Wherever you are in life, whatever work you are doing, the Father’s greatest desire is for you is to know his love for you. Not just get more stuff done.

God is not a pharaoh. And we are not his minions scurrying around building his kingdom for him. He does not need us to build his kingdom.

God is Father. He has made us his daughters and sons. As stated above, we join Jesus in his ongoing ministry. But first, we must learn his love. For all we do is an overflow of his life and love from within us.

Note Jesus in John 5 -“The Son can do nothing on his own accord. For the Father loves the Son and shows him all he is doing.”

As it was for Jesus, so it is for us now. In John 15 Jesus directs us to abide in him, in his word and in his love.

Our identity is not in what we do or what others think of us. It is what our Father has to say about us. It is a life-long journey to grow in receiving the Father’s love, to learn to drink deep draughts of the Father’s love.

The lies are broken as we learn from Jesus his easy, light way (Matthew 11:25-30). It will include seeking solitude with the Father that we may grow in his love and learn Jesus’ pattern of sacrificial service. This takes time away from all that we are otherwise doing.

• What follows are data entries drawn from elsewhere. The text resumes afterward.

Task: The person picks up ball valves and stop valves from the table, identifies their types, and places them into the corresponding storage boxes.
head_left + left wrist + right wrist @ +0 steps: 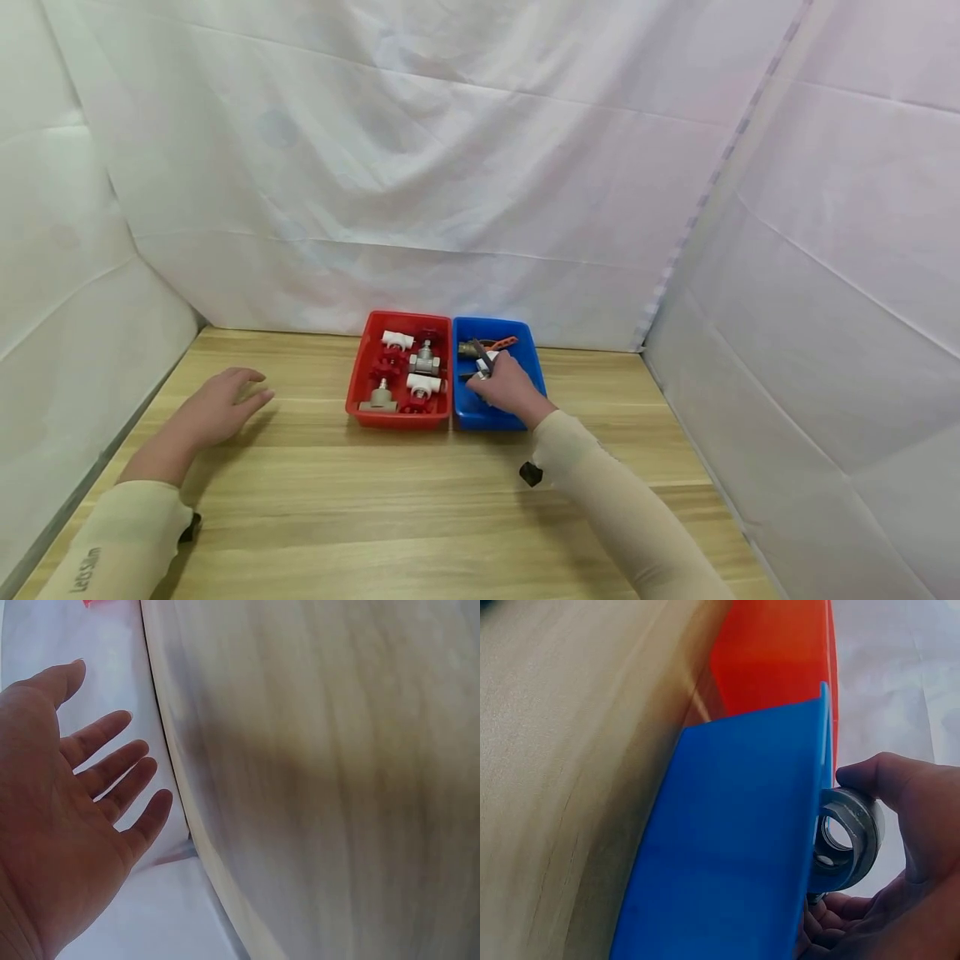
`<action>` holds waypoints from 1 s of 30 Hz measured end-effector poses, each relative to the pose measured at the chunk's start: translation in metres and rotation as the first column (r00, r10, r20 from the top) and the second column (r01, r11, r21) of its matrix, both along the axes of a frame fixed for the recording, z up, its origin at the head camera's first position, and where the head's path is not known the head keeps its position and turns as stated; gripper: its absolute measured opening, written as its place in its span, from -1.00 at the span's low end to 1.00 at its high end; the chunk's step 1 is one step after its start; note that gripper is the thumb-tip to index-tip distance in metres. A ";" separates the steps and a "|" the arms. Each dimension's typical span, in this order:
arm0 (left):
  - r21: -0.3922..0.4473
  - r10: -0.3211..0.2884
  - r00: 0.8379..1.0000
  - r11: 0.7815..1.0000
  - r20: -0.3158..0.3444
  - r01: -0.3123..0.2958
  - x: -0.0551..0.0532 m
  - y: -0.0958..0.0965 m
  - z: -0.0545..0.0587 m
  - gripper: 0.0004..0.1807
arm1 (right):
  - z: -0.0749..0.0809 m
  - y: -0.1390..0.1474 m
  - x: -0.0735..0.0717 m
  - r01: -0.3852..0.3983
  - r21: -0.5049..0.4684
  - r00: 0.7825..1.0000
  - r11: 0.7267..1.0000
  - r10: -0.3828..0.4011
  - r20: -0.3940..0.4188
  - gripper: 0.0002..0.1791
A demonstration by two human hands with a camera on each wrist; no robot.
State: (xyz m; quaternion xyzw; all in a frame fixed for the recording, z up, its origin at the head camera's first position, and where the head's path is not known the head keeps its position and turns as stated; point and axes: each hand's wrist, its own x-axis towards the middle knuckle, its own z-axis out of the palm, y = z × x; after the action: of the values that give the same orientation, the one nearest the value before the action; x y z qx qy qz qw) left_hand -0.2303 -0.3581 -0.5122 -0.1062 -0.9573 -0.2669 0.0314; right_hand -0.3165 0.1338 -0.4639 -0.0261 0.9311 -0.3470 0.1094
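My right hand (510,386) reaches into the blue bin (491,419). Its thumb and curled fingers grip a grey metal valve (855,836), whose round open end shows above the rim in the right wrist view. By these fingers in the head view are a dark lever (482,354) and a white part (489,361). Farther back in the bin lies a brass-coloured valve (468,349) with an orange handle (504,342). Over the left side of the table, my left hand (219,407) holds nothing, its fingers loosely spread in the left wrist view.
A red bin (397,422) stands against the blue one's left side. It holds several valves, among them a white tee-shaped one (423,383), a beige one (380,399) and a silver one (424,361). White cloth (420,167) hangs behind and beside the wooden table (360,517).
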 end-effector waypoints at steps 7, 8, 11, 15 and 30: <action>0.005 0.005 1.000 1.000 0.000 -0.005 -0.002 -0.004 0.001 -0.38 | -0.004 -0.001 -0.001 -0.015 0.031 1.000 0.999 0.015 0.020 -0.37; 0.010 0.005 1.000 1.000 0.003 -0.005 -0.002 -0.003 0.001 -0.38 | -0.006 -0.002 -0.002 -0.018 0.050 1.000 0.999 0.017 0.021 -0.36; 0.015 0.000 1.000 1.000 0.004 -0.001 -0.002 -0.001 0.002 -0.38 | -0.008 -0.003 -0.005 -0.039 0.121 0.998 0.992 0.034 0.043 -0.31; 0.013 -0.004 1.000 1.000 0.002 0.004 -0.002 0.002 0.002 -0.39 | -0.004 -0.005 -0.012 -0.102 0.203 0.993 0.974 0.087 0.082 -0.37; 0.016 0.003 1.000 1.000 0.007 -0.003 0.000 -0.002 0.000 -0.39 | 0.000 -0.018 -0.017 -0.211 0.374 0.976 0.903 0.176 0.125 -0.65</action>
State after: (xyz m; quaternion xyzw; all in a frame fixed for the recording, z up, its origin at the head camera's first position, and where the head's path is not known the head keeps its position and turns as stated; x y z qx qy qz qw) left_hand -0.2303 -0.3601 -0.5127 -0.1038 -0.9554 -0.2748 0.0291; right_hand -0.3335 0.1153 -0.4642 -0.0811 0.9681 -0.1457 0.1872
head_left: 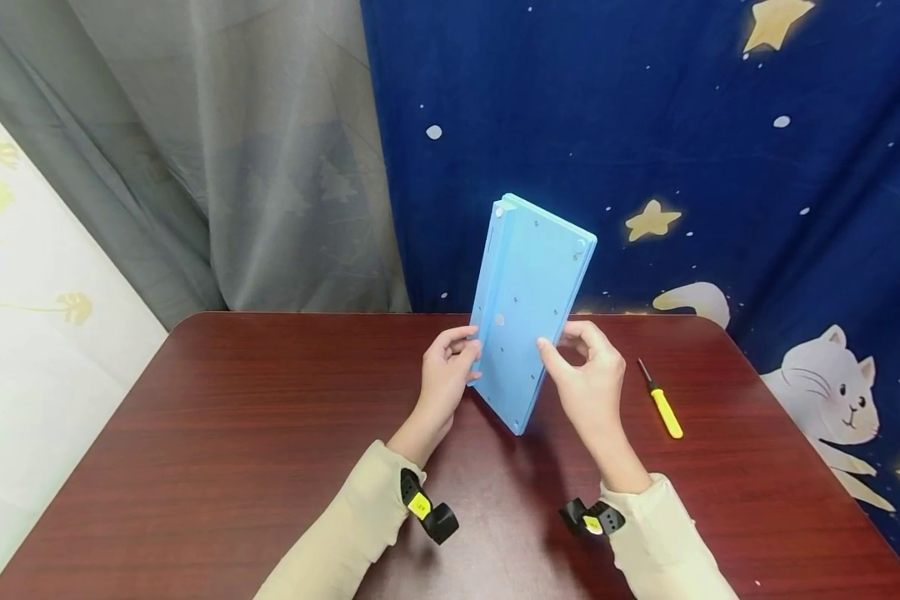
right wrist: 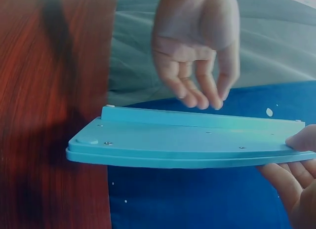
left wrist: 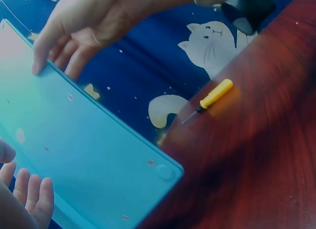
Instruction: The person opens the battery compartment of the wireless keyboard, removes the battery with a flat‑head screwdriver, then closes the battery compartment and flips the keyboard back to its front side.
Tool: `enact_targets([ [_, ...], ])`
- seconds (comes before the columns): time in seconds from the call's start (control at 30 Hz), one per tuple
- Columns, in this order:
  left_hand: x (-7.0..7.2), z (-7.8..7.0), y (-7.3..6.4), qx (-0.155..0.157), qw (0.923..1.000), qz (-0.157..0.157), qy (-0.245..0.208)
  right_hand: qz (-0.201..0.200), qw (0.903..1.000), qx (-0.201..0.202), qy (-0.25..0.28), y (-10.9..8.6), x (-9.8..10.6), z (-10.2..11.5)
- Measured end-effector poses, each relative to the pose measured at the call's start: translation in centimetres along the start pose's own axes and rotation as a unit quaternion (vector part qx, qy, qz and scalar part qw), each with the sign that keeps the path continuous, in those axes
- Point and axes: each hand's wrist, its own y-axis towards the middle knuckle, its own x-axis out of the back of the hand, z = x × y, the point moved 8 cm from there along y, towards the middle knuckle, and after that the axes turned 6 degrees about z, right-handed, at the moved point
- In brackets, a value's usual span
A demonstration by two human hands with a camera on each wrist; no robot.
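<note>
A light blue panel (head_left: 528,312), flat and oblong with small screw holes and round feet at its corners, is standing on end over the middle of the dark red desk (head_left: 232,433), leaning slightly to the right, with its bottom corner close to the wood; whether it is touching cannot be told. The right hand (head_left: 591,379) is holding the panel at its right edge, the thumb lying on the near face and the fingers curled round behind, a grip closing on the panel. The left hand (head_left: 447,375) is sitting at the left edge; in the right wrist view its fingers (right wrist: 195,88) are hanging relaxed just beside that edge, so its grip is loose and not clamping anything. Both forearms are wearing cream sleeves with black wrist mounts. A screwdriver (head_left: 662,400) with a yellow handle is lying on the desk just right of the right hand. Behind the desk a grey curtain (head_left: 232,150) and a navy cloth (head_left: 645,108) printed with stars and a white cat are hanging.
</note>
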Motion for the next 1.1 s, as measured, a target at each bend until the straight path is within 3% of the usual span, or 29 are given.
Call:
enact_targets([
  [0.17, 0.4, 1.5, 0.0, 0.022, 0.9997, -0.009, 0.005, -0.002, 0.9995, -0.006, 0.030, 0.2, 0.0, 0.0],
  [0.47, 0.7, 3.1, -0.2, 0.034, 0.9992, -0.016, 0.013, 0.000, 0.9980, -0.018, 0.061, 0.5, 0.0, -0.1],
  [0.77, 0.9, 4.7, -0.9, 0.059, 0.9976, -0.001, 0.037, -0.004, 0.9915, -0.061, 0.115, 0.5, -0.2, -1.0],
  [1.1, 1.6, 6.5, -1.6, 0.093, 0.9949, -0.011, 0.036, -0.014, 0.9893, -0.078, 0.122, 0.4, 0.0, -1.5],
])
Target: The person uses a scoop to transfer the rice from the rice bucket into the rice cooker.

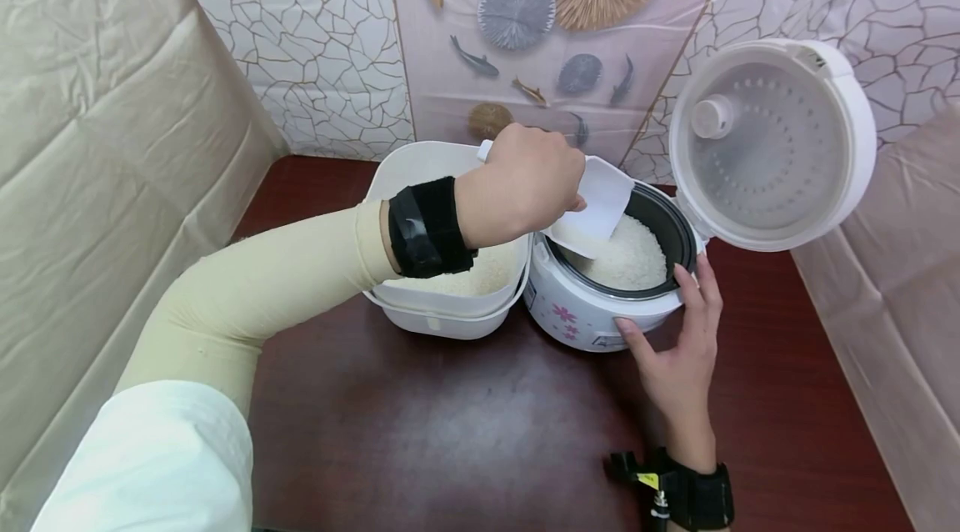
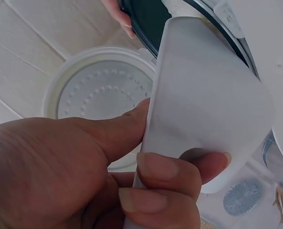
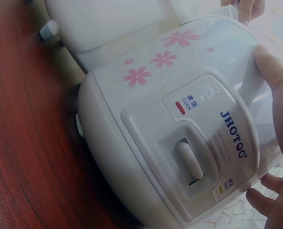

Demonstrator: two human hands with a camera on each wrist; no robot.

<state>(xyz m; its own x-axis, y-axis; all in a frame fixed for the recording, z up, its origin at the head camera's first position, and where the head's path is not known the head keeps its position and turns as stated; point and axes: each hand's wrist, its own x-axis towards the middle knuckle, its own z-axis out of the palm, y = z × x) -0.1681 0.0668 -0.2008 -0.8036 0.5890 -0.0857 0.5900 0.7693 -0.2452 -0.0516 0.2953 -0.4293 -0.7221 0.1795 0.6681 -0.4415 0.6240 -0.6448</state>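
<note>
My left hand [image 1: 521, 182] grips a white plastic scoop [image 1: 606, 190], fingers and thumb wrapped on its handle end in the left wrist view. The scoop is tilted, its lip down inside the dark inner pot [image 1: 663, 219] of a white rice cooker [image 1: 551, 298]. White rice [image 1: 633, 258] lies in the pot under the lip. Spread over the cooker's right front side, my right hand [image 1: 684, 357] touches it with the thumb at the front and the fingertips near the rim. Pink flowers and a cook switch [image 3: 189, 160] mark the cooker's front.
Left of the cooker stands a white bin [image 1: 442, 323] with rice [image 1: 483, 272] in it, partly hidden by my left forearm. The cooker's lid [image 1: 772, 148] is raised on its hinge at the right. Patterned sheeting lines the back of the dark red table [image 1: 450, 424].
</note>
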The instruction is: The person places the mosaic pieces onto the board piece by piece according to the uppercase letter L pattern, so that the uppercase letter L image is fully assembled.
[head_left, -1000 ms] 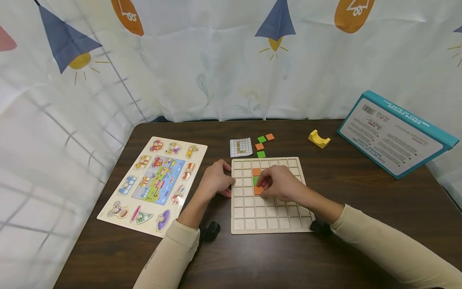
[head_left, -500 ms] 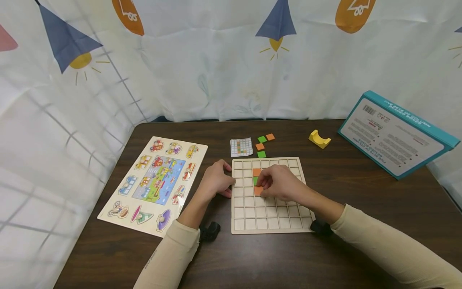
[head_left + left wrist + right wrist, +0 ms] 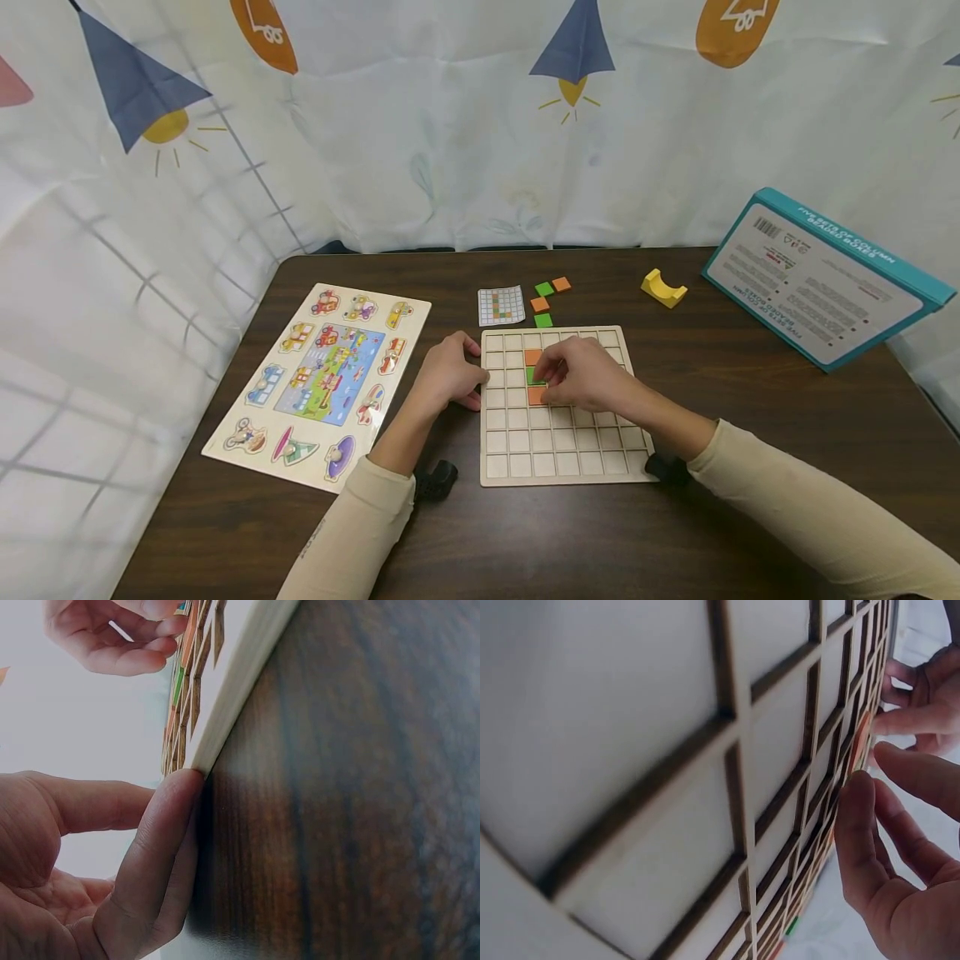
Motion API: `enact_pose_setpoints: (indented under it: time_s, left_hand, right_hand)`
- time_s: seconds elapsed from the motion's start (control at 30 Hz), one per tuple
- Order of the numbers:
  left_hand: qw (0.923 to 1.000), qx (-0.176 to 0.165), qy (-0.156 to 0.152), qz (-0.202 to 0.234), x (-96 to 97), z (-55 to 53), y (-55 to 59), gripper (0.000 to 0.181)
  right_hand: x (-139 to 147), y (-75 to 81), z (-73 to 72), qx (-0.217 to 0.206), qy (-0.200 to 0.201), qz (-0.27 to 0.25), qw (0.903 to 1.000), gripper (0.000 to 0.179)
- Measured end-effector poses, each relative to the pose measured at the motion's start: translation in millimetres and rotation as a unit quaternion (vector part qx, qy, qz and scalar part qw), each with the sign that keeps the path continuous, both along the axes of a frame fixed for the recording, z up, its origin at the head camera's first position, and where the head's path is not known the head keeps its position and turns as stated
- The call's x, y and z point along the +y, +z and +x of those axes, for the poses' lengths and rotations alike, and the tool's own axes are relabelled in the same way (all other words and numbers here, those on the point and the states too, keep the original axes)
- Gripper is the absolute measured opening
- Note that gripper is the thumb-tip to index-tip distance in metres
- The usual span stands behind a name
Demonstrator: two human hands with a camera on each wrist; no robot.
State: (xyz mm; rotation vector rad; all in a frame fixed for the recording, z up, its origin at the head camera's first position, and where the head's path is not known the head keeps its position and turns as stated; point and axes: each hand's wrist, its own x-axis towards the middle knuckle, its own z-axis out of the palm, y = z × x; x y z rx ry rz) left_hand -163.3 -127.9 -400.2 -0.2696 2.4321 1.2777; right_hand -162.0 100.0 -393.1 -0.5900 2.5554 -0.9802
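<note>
Two cream sleeves point(image 3: 817, 508) reach in over the near edge of the worktop point(image 3: 570, 542), with a black device point(image 3: 437, 481) at the left wrist. Between the arms, around the middle of the worktop, a pale wooden grid board point(image 3: 543, 463) lies flat. The left hand point(image 3: 448, 371) touches the board's left edge with its fingertips, relaxed and gripping nothing. The right hand point(image 3: 581, 375) is over the board, fingers loosely bent, thumb and forefinger slightly parted and holding nothing that shows. Beside its tips, in the third column from the board's left edge, lie a near orange tile point(image 3: 536, 397), a green tile point(image 3: 531, 377) and a far orange tile point(image 3: 532, 357). Toward the worktop's left edge, a picture puzzle point(image 3: 410, 312) lies slanted. Past the board's far edge are a printed card point(image 3: 501, 307) and, to its right, four loose tiles point(image 3: 540, 305), two green and two orange. Farther right sits a yellow curved block point(image 3: 663, 289); a teal box point(image 3: 817, 279) stands by the worktop's far right corner. A lamp-patterned curtain point(image 3: 465, 150) hangs behind the far edge.
</note>
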Motion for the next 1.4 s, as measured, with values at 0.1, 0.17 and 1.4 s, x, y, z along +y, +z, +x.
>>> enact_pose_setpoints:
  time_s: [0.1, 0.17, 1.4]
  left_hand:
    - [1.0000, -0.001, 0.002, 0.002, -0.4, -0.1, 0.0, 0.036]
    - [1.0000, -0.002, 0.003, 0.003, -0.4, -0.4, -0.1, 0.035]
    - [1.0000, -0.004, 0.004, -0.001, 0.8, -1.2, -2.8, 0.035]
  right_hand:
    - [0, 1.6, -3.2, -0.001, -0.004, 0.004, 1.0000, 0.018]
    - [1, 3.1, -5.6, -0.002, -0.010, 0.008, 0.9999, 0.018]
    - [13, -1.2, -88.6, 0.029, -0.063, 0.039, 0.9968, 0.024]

Mentors, spiritual directors, pastors, counselors, and guides are essential to walking well with God and others. Ask God for these ones in your life. They are there. Don’t stop looking and asking until you have a handful of them in your life to learn from.

Take Away

I recently heard it said that if one doesn’t take sabbath and solitude seriously, there can be no progress spiritually.

Where has the Spirit been drawing you in your relationship with him?

Where do you desire most to grow?

How would you describe the state of your spiritual vibrancy?

Who can come alongside you?

This entry was posted in Living Wisely, Personal Vitality, Spiritual Vitality, The Shepherd's Health and tagged , , , . Bookmark the permalink.

1 Response to 5 Themes Amongst Cross-Cultural Workers – Theme #1: Not Taking Spiritual Vitality and Growth Seriously Enough

  1. timothys5 says:

    Thank you, Scott. This is thought-provoking. I have a couple of questions.

    You wrote, “It is a life long journey to grow in receiving the Father’s love, to learn to drink deep draughts of the Father’s love.” How does one receive the Father’s love, and how does one know when this is truly happening?
    For years I’ve prayed that I would know the love of Christ that surpasses comprehension, but I am not sure it is happening.
    How does one find a spiritual mentor old enough to understand where I am in life? I am 71 and have walked with the LORD for about 50 years. I’d like to find someone besides my wife to share deeply with, but have found it hard to find someone I could trust.